* **Exercise brief**:
Within the records, find every line that includes the word "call" and copy it.

Collection entries
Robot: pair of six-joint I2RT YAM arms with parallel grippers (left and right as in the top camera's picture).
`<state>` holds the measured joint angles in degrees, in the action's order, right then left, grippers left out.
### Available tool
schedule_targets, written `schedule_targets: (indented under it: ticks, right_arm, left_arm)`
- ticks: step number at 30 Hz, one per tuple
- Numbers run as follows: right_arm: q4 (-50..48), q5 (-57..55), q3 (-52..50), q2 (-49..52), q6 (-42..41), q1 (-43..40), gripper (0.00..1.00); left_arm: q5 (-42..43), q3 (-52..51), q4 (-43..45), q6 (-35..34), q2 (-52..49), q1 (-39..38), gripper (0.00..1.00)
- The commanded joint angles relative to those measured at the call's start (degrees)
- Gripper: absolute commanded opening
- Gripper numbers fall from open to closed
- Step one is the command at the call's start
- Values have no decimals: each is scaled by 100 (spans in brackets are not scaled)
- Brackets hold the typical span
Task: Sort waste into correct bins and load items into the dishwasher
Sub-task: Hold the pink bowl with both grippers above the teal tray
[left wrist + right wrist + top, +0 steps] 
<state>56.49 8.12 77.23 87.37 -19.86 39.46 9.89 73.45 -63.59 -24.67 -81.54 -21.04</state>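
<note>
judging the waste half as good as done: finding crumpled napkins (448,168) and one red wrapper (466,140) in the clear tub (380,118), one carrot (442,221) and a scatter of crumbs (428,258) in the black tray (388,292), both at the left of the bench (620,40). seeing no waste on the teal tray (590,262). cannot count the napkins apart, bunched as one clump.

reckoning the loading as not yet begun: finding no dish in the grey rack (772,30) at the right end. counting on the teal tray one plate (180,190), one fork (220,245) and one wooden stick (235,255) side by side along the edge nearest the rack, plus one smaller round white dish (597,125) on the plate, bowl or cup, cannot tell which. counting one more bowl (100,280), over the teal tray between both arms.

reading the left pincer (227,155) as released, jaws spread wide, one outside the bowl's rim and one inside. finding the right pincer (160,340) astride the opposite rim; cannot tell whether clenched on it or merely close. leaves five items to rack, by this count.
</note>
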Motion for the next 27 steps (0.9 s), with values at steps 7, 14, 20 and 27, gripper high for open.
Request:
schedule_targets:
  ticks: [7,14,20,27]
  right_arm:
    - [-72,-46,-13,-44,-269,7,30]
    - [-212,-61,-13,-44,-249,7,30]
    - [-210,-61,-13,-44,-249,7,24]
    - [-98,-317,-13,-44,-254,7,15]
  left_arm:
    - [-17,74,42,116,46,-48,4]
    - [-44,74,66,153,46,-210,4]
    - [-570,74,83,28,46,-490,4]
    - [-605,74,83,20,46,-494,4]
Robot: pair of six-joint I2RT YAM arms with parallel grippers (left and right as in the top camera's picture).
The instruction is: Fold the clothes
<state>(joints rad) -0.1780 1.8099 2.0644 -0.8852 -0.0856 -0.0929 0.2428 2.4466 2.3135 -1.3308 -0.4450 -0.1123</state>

* **Answer area**:
- The commanded joint angles relative to those measured at the call's start (degrees)
- Step one is the command at the call's start

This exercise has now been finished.